Edited by Thérèse Quinlivan, Rachel Hine and Jules Pretty

The Guinness Trust and Centre for Environment and Society University of Essex - October 1999

Executive Summary

Jaywick is a small seaside community on the Essex coast that has been characterised by decades of under-investment and social exclusion.

Despite significant advances in thinking amongst external agencies from a variety of sectors in recent years, it remains a community with very poor housing stock and transport infrastructure, weak services, few amenities, high unemployment, and above average ill-health. Deep distrust of external agencies persists.

Many serious issues need to be addressed in Jaywick. In the mid-1990s, a partnership was formed between statutory, voluntary and private agencies so as to put together bids for government money in various schemes. Public interaction, though, has tended to date to be consultative at best. As part of the Neighbourhood Renewal Assessment, it was decided that a participatory Community Assessment would be conducted in mid-1999.

The Community Assessment was formulated specifically for the Brooklands and Grasslands area to take into account the lack of confidence amongst local people about being involved in an externally-driven activity.

The aims of the Community Assessment were to collect information, involve as wide a range of local and professional stakeholders, increase the involvement and motivation of local people, and build the capacity of community development workers and other professionals to use participatory methods.

The Community Assessment was conducted over 10 days in June 1999, after some 6-9 months of planning. The participatory appraisal process for Jaywick was designed to fit the particular local circumstances. It did not depend on people solely coming together at special events or meetings. Instead, small teams of 4-5 people went out to existing groups and individuals in the community.

There was a strong emphasis on visualisations to encourage interaction, involving the use of participants’ data sheets, map-models, time-lines, seasonal calendars, social audits, mobility maps and transect walks.

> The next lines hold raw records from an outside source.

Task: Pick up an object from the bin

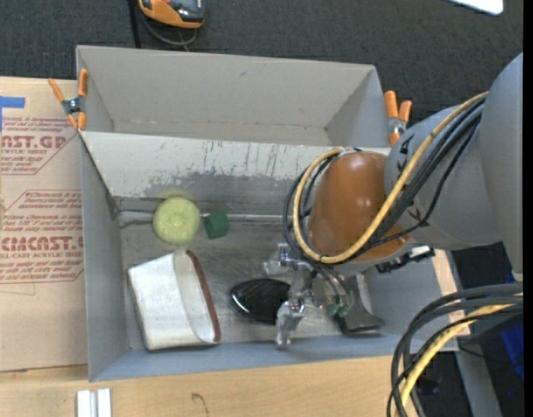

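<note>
black glossy oval (259,298) lies on the bin (105,233) floor, just beside the white cup (172,302), not lifted: pick not yet done. pincer (292,313) sits low at the oval's side away from the cup; released or clenched cannot be told. count: one oval, one cup, one yellow-green ball (176,220) and one small green piece (216,225) beyond the cup.

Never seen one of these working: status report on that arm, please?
Gripper down in bin, right side. Black glossy object just left of it, not seen held. White tub and yellow-green ball farther left, clear of it.
</note>
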`<state>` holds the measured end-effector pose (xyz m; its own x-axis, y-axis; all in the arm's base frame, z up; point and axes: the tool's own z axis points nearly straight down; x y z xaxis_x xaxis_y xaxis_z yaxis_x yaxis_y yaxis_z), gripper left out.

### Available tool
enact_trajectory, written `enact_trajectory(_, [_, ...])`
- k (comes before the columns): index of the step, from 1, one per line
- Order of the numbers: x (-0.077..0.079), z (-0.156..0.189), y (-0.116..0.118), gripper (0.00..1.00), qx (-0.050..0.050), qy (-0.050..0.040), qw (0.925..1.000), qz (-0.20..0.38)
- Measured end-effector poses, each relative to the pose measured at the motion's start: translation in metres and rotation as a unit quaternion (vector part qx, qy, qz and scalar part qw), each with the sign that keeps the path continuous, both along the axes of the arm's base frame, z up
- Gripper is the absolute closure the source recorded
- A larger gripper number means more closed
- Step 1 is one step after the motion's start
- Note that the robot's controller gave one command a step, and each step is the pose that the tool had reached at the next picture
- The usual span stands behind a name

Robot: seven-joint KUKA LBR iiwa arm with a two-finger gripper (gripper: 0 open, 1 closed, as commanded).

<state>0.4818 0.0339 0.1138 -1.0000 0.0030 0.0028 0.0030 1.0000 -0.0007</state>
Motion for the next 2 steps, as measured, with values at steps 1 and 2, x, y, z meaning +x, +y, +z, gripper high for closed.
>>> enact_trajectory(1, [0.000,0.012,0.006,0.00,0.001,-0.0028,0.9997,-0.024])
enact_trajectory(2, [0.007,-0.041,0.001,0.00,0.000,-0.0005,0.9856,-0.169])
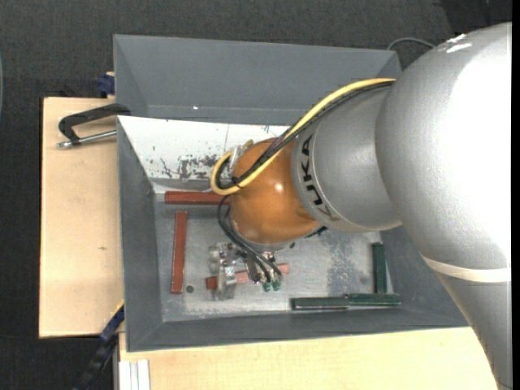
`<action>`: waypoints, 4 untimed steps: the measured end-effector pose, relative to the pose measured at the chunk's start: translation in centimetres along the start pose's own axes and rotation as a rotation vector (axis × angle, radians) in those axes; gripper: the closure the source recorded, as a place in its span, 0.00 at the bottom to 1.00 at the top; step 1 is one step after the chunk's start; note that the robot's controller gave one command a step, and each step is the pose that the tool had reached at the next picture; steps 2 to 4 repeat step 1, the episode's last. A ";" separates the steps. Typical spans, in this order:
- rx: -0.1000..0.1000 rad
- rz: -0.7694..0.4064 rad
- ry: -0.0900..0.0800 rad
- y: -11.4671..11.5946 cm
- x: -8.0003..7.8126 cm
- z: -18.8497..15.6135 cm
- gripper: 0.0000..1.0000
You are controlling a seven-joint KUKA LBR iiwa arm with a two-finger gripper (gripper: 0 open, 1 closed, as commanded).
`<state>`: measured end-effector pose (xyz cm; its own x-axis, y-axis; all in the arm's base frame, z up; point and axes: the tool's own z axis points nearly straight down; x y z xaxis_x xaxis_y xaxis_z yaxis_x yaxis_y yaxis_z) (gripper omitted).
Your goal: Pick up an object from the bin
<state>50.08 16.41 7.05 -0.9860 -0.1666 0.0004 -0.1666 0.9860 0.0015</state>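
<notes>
Camera view: the arm (422,153) reaches from the right into the grey bin (244,71). Its gripper (240,273) is low over the floor, left of centre, and whether it is open or closed cannot be determined. Two red-brown strips (177,252) lie to its left, two dark green sticks (345,301) well to its right, and a small red piece (213,283) just beside it.

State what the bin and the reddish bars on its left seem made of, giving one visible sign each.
The bin: grey sheet metal with a matte finish, judging by its flat folded walls and scuffed, speckled floor. The reddish bars: probably painted wood or plastic. They are straight, square-edged, evenly coloured and dull, so the look leaves it open.
</notes>
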 end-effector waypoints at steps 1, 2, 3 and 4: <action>-0.003 0.045 -0.012 4.0 -1.6 -17.6 1.00; -0.003 0.045 -0.012 4.0 -1.6 -17.6 1.00; -0.003 0.045 -0.012 4.0 -1.6 -17.6 1.00; -0.003 0.045 -0.012 4.0 -1.6 -17.6 1.00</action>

A variety of sampling approaches were used in the Jaywick Community Assessment to ensure that as large as possible sample of the population were involved, and that this group was representative of the whole population. These included drop-in sessions, meetings with community groups at their normal place and time, pre-arranged locations for chance encounters, transect walks, and a formal questionnaire.

Some 270 local residents were actively involved in parts of the process, including some as team members.

Despite contrary external perceptions, the majority of people participating in the Community Assessment consistently identified the strong community spirit as being a vital, and indeed unique, part of Jaywick life. Local people see the community as full of friendly people being good neighbours, looking after one another and creating a `lovely atmosphere’. Many spoke of the quiet, calm nature of the community, with open spaces and friendly people.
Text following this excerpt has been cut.